▶ **DIRECTIONS**
From the entries below, return exactly the lines beginning at the one that contains "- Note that" and ending at the one that contains "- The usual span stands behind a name", both of them included, and only those lines.

▶ **MATERIAL TO PROCESS**

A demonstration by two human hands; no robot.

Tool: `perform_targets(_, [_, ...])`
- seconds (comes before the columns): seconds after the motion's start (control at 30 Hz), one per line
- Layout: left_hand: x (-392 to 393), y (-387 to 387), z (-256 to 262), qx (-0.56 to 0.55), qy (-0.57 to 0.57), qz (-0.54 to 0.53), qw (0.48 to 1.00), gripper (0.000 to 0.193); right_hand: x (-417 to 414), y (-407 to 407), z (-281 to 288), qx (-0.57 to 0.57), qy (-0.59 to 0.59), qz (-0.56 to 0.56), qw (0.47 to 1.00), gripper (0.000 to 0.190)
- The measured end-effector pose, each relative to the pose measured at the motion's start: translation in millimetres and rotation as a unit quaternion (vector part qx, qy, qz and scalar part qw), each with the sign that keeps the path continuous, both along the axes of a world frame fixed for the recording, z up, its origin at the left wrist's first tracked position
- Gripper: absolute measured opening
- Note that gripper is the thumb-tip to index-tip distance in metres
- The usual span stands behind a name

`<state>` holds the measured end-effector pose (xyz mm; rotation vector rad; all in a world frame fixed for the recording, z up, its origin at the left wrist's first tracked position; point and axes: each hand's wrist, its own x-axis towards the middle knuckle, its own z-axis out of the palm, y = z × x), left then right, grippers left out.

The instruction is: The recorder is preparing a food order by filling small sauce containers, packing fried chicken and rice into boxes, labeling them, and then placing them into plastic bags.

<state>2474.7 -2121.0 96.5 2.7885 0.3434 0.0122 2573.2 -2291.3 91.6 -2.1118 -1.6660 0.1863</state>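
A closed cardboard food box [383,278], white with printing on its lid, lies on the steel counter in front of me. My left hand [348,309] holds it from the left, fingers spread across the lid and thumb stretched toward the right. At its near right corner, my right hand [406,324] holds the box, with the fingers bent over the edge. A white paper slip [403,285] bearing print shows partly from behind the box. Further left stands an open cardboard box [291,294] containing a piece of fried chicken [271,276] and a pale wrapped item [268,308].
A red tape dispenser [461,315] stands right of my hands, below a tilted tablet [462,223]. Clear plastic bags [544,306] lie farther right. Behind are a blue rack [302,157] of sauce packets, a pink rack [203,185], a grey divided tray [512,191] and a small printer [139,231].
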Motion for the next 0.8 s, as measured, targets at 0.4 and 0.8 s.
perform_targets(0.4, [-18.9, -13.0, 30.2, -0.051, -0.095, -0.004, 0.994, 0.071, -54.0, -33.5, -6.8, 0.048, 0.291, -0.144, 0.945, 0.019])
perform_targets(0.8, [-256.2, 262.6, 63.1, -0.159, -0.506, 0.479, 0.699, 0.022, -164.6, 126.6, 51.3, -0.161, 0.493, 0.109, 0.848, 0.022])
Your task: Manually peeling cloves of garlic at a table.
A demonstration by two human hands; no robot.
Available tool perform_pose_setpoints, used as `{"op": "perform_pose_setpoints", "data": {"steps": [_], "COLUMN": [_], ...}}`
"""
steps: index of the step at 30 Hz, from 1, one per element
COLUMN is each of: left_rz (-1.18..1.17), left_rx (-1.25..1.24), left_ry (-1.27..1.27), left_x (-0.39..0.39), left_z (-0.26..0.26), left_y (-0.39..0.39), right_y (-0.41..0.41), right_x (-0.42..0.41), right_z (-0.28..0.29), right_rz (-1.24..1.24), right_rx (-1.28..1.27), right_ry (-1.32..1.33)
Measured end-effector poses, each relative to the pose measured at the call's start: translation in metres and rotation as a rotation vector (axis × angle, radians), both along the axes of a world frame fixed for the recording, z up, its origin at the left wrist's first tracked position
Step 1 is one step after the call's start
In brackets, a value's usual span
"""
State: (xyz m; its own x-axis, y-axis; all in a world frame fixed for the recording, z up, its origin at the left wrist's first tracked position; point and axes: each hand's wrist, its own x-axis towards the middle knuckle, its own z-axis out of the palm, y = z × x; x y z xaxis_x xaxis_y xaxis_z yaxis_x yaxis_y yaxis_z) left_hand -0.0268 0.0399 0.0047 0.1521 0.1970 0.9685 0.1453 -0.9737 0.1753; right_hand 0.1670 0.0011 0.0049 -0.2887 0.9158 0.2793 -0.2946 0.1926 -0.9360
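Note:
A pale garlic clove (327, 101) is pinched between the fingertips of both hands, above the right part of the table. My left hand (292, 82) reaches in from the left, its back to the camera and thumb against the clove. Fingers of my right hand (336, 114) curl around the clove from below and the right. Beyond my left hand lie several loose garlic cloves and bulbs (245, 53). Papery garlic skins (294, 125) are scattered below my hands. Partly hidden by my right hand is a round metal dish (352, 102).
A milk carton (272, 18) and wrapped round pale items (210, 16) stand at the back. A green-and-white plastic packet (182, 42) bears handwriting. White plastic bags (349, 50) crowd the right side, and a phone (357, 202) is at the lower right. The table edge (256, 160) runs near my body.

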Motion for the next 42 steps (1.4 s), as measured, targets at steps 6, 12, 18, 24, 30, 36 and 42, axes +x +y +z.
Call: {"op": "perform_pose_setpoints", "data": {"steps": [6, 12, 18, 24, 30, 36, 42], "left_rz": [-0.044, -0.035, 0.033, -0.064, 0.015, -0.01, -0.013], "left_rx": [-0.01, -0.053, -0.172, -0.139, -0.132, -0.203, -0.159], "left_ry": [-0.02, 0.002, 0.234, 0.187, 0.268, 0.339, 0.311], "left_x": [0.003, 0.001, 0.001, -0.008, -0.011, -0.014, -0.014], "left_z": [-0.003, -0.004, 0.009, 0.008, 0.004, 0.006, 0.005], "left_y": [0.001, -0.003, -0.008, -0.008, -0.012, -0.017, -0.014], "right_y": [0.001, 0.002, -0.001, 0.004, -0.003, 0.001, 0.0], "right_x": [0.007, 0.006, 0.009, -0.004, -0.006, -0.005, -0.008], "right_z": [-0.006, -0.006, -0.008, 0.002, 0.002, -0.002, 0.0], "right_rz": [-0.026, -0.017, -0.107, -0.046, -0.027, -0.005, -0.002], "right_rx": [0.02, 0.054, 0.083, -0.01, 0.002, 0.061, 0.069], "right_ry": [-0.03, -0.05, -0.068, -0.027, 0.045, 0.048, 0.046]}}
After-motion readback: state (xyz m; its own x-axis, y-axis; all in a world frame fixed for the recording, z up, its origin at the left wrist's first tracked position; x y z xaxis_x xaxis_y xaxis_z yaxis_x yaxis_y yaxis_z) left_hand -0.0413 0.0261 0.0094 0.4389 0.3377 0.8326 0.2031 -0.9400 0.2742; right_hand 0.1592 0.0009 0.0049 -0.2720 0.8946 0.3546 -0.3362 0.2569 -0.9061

▶ **REPLY TO THE EXERCISE**
- Note that gripper is the thumb-tip to index-tip distance in metres
- The usual span stands behind a name

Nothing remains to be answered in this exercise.